WHEREAS, the Company, as part of your compensation as an employee and in order to induce you to materially contribute to the success of the Company, agrees to grant you this restricted stock unit award;
WHEREAS, the Company adopted the Plan (as defined in the Notice of Grant) under which the Company is authorized to grant restricted stock units to certain employees, directors and other service providers of the Company;
WHEREAS, a copy of the Plan has been furnished to you and shall be deemed a part of this Restricted Stock Unit Agreement (Employee Award) (“Agreement”) as if fully set forth herein and the terms capitalized but not defined herein shall have the meanings set forth in the Plan; and
WHEREAS, you desire to accept the restricted stock unit award made pursuant to this Agreement.
NOW, THEREFORE, in consideration of and mutual covenants set forth herein and for other valuable consideration hereinafter set forth, the parties agree as follows:
1.The Grant. Subject to the conditions set forth below, the Company hereby grants you effective as of the Date of Grant set forth in the Notice of Grant, as a matter of separate inducement but not in lieu of any cash or other compensation for your services for the Company, an award (the “Award”) consisting of the aggregate number of Shares set forth in the Notice of Grant in accordance with the terms and conditions set forth herein and in the Plan, plus the additional rights to receive possible dividend equivalents, in accordance with the terms and conditions set forth herein.
2.No Shareholder Rights. The Restricted Stock Units (“RSUs”) granted pursuant to this Agreement do not and shall not entitle you to any rights of a holder of Shares prior to the date shares of Stock are issued to you in settlement of the Award.
3.Dividend Equivalents. In the event that the Company declares and pays a dividend in respect of its outstanding Shares on or after the Date of Grant and, on the record date for such dividend, you hold RSUs granted pursuant to this Agreement that have not been settled, the Company shall pay to you an amount in cash equal to the cash dividends you would have received if you were the holder of record as of such record date, of the number of Shares related to the portion of your RSUs that have not been settled as of such record date, such payment (“Dividend Equivalents”) to be made on or promptly following the date that the Company pays such dividend (however, in no event shall the Dividend Equivalents be paid later than 30 days following the date on which the Company pays such dividend to its shareholders generally).
4.Restrictions; Forfeiture. The RSUs are restricted in that they may not be sold, transferred or otherwise alienated or hypothecated until Shares are issued pursuant to Section 6 following the removal or expiration of the restrictions as contemplated in Section 5 of this Agreement and as described in the Notice of Grant.
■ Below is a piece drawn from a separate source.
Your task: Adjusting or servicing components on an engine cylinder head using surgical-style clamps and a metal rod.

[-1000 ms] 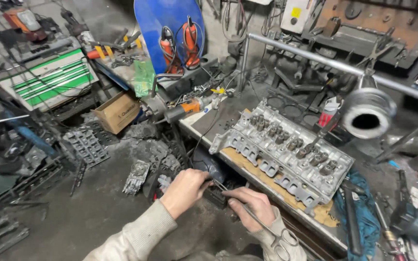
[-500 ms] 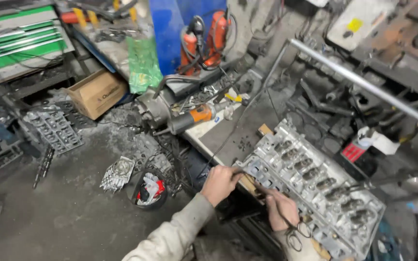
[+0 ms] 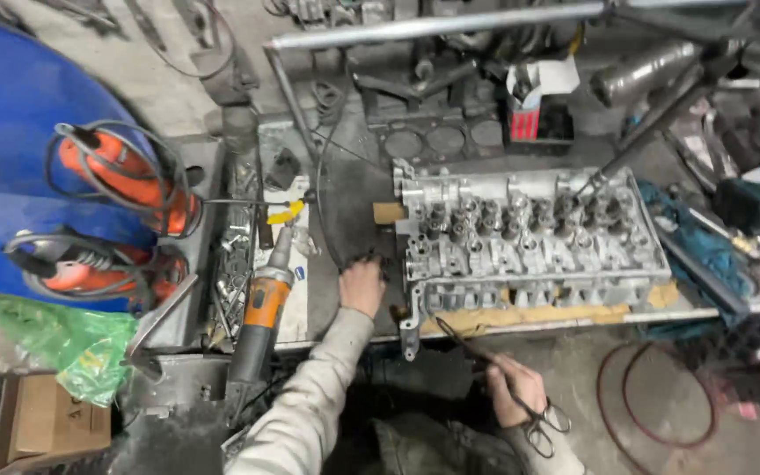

In the event you cease to be an employee of the Company or its Affiliates for any reason prior to the applicable date(s) and time(s) set forth in the Notice of Grant, the RSUs that are not Vested on the date of such cessation of employment or service shall be immediately forfeited. With respect to the Award, the Company may, in its sole discretion, determine that if you are on leave of absence for any reason you will be considered to still be in the employ of the Company or its Affiliates, provided that rights to the RSUs during a leave of absence will be limited to the extent to which those rights were Vested when the leave of absence began.
5.Expiration of Restrictions and Risk of Forfeiture. The restrictions on the RSUs granted pursuant to this Agreement will expire and the RSUs will become nonforfeitable as set forth in the Notice of Grant, provided that you remain an employee of the Company or its Affiliates until the applicable dates and times set forth therein. RSUs that have become vested and non-forfeitable as provided in this Agreement are referred to herein as “Vested.”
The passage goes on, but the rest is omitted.